It is true that since IDW has no theoretical foundation the number of data locations may not have much impact on the value of the interpolation results. Although you might apply IDW with a small number of data locations you will also have no measure of how good the results are.
The minimum number of sample locations required depends on the total number of data samples/locations and their respective distribution spatial pattern being used to fit the variogram model.
Although, some researchers often set a range of minimum sample points/locations between 25 -40, some use 28 as their minimum sample points,but specifically there is no minimum number required. The more the number of points within the specified study area, the better the krigging interpolation outputs.
Please read these articles for further explanations.
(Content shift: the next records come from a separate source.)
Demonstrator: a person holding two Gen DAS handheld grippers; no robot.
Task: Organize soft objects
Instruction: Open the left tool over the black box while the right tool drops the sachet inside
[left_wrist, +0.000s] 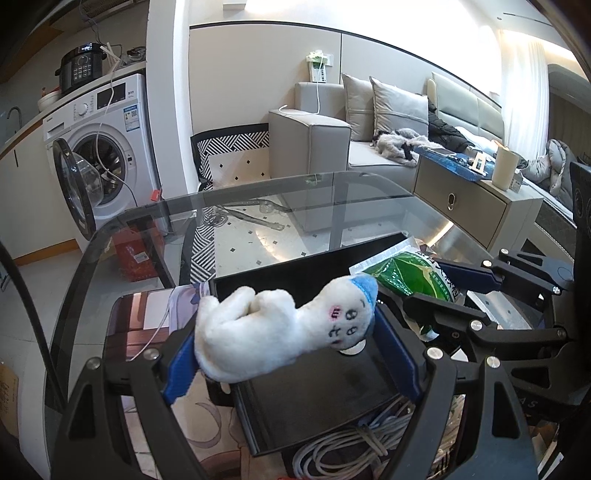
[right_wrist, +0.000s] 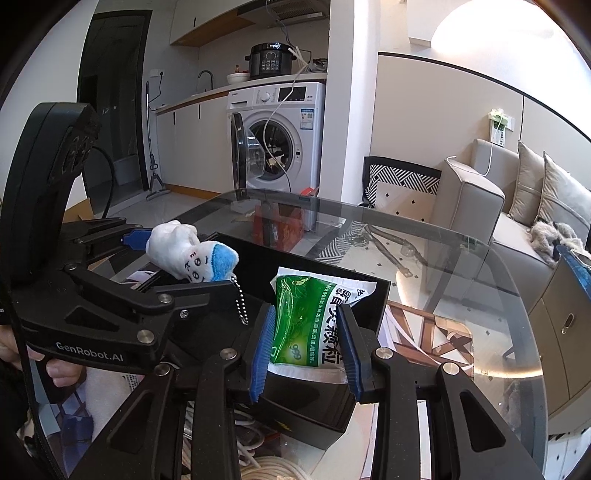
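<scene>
- My left claw (left_wrist: 291, 354) is pinching a white plush keychain toy with a blue cap and a stitched face (left_wrist: 273, 328), held crosswise between the blue pads, above the open black rectangular box (left_wrist: 280, 275) on the round glass table (left_wrist: 258, 195).
- From my right wrist view the same toy (right_wrist: 188, 254) hangs over the box's left side, its bead chain (right_wrist: 240, 302) dangling free.
- My right claw (right_wrist: 306, 347) is pinching a green-and-white soft foil sachet with printed characters (right_wrist: 314, 321), squeezed between both blue pads, over the black box (right_wrist: 373, 306).
- In the left wrist view that sachet (left_wrist: 406, 277) sits just beside the toy's capped head, with the right claw's black linkage (left_wrist: 517, 273) crowding the box's right edge.
- The two claws are close together over the box, each one's frame partly blocking the other's view.
- Under the glass lies a coil of pale cable (left_wrist: 351, 450).
- Beyond the table stand a white front-loading washing machine with its door open (right_wrist: 280, 136), a black pressure cooker on top (right_wrist: 269, 61), and a grey sofa with cushions (left_wrist: 369, 122).
</scene>
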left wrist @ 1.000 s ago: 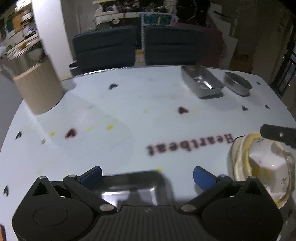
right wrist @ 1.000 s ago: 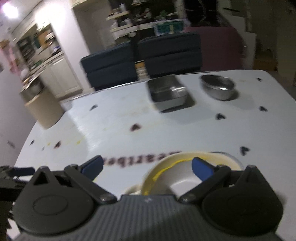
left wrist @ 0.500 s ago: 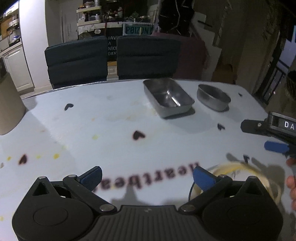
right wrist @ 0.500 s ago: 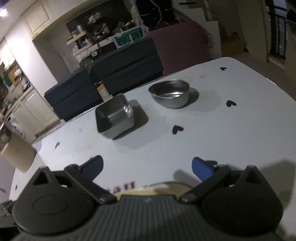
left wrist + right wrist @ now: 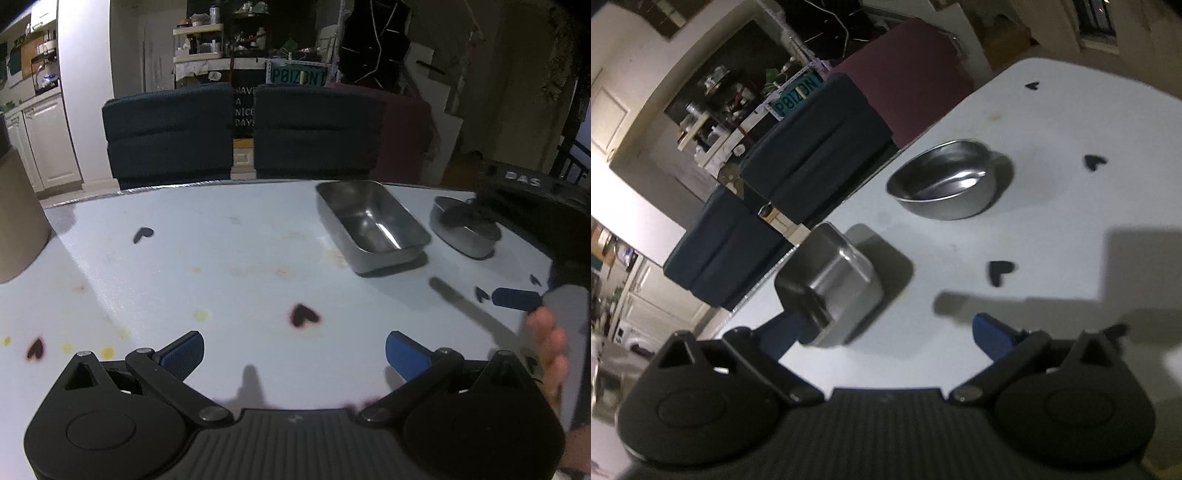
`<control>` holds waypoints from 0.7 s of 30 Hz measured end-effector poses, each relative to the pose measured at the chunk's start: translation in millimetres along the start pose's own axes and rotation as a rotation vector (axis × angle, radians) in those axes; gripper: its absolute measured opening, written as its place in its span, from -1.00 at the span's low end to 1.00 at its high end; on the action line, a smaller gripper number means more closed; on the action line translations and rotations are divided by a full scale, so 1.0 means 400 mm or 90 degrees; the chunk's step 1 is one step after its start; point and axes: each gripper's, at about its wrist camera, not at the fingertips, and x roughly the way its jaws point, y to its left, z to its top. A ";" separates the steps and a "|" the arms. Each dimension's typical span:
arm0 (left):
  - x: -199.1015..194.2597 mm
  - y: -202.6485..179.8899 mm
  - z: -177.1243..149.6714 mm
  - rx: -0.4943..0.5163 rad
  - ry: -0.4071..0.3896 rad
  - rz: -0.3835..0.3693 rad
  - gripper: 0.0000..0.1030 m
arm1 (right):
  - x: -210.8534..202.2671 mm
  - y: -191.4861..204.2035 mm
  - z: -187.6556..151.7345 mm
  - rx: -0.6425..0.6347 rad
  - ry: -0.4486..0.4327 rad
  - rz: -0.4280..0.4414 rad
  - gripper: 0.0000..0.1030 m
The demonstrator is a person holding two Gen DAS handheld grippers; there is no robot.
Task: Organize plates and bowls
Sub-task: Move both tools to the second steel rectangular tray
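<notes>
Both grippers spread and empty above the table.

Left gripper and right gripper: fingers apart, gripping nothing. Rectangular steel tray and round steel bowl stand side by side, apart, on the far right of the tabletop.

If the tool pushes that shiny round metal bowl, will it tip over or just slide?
The round shiny steel bowl would probably slide, since the smooth white table looks slick. Its curved sides suggest it might rock or spin if pushed near the rim. It looks thin-walled and empty, so it is likely light and stiff, not breakable.
</notes>
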 end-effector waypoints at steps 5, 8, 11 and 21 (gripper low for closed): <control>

This is a nonsensical question "optimal input through kriging". In addition the data set is one non-random sample from a partial realization of a random function, the question is not about "samples", instead it is the number and spatial pattern of the data locations. There is no minimum number of data locations that would be sufficient in every application. Journel (Mining Geostatistics) suggested a minimum of 50 but that was in connection with estimating and modeling the variogram. In the kriging equations that many data locations may lead to negative weights. Normally one uses a moving search neighborhood so the total number of data locations might be much greater. R Webster et al suggested 35 but again this pertains to estimating and modeling the variogram not to the kriging equations.
One of the best references for geostatistics is the book by J.-P. Chiles and P. Delfiner "Geostatistics:, J. Wiley & sons.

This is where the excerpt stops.